PROBLEM: No pictures go into the copy. Write out exactly the lines below from the one containing "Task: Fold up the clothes" through the one containing "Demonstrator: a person".

Content starts

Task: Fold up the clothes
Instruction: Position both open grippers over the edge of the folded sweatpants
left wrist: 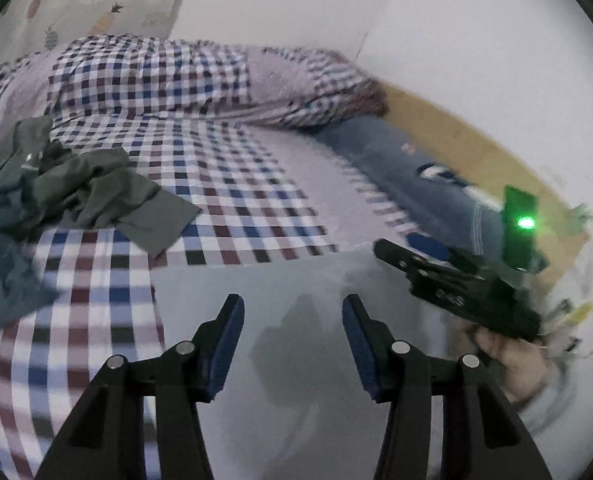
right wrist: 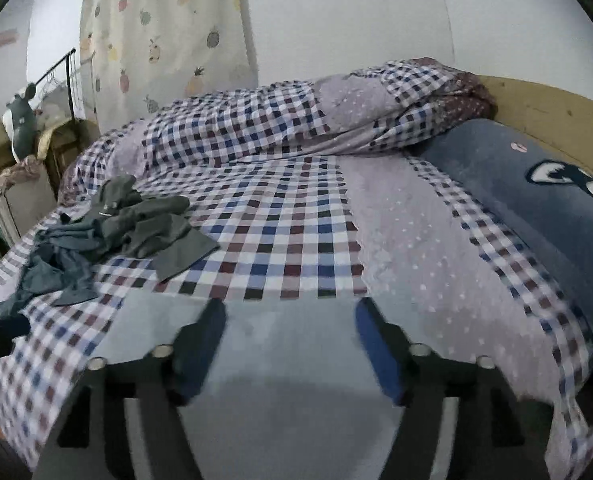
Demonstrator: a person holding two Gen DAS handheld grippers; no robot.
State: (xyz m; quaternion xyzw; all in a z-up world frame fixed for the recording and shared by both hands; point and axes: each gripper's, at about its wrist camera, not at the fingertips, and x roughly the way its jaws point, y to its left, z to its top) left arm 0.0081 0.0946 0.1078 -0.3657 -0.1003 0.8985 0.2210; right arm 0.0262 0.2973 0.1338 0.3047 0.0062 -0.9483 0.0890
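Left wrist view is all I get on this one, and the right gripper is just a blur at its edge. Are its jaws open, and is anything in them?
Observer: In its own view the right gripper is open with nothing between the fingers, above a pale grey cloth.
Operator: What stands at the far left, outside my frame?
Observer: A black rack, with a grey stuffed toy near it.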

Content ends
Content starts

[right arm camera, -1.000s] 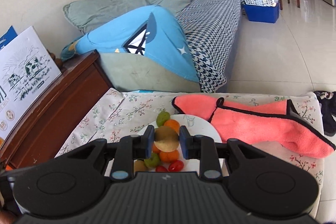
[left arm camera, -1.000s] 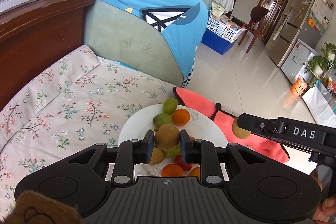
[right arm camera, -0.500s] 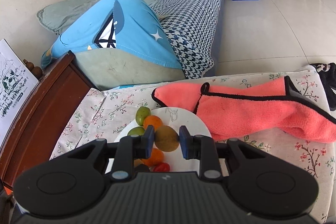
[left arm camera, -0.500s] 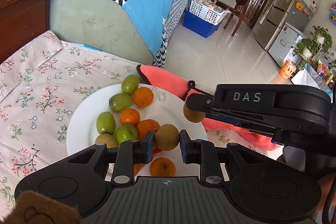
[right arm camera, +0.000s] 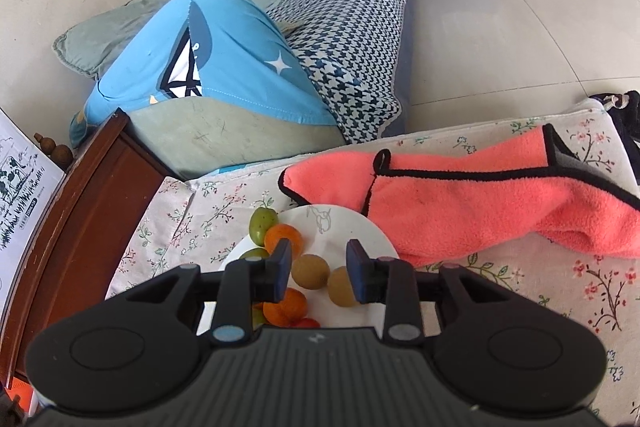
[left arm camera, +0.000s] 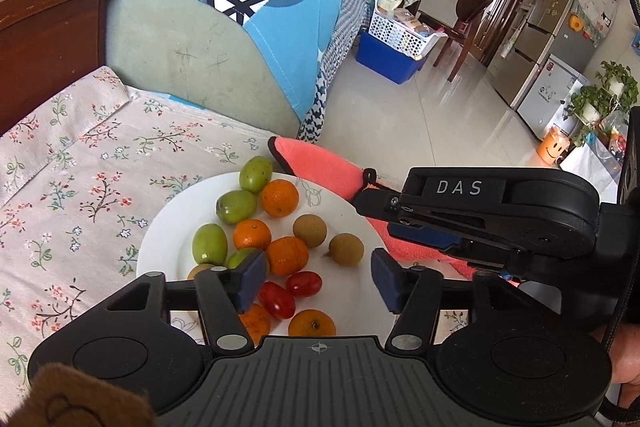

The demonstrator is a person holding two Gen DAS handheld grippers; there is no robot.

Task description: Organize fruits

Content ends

OUTPUT FOR THIS EXERCISE:
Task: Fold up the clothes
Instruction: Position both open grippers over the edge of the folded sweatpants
left wrist: 
right wrist: 
Demonstrator: a person holding two Gen DAS handheld grippers; no robot.

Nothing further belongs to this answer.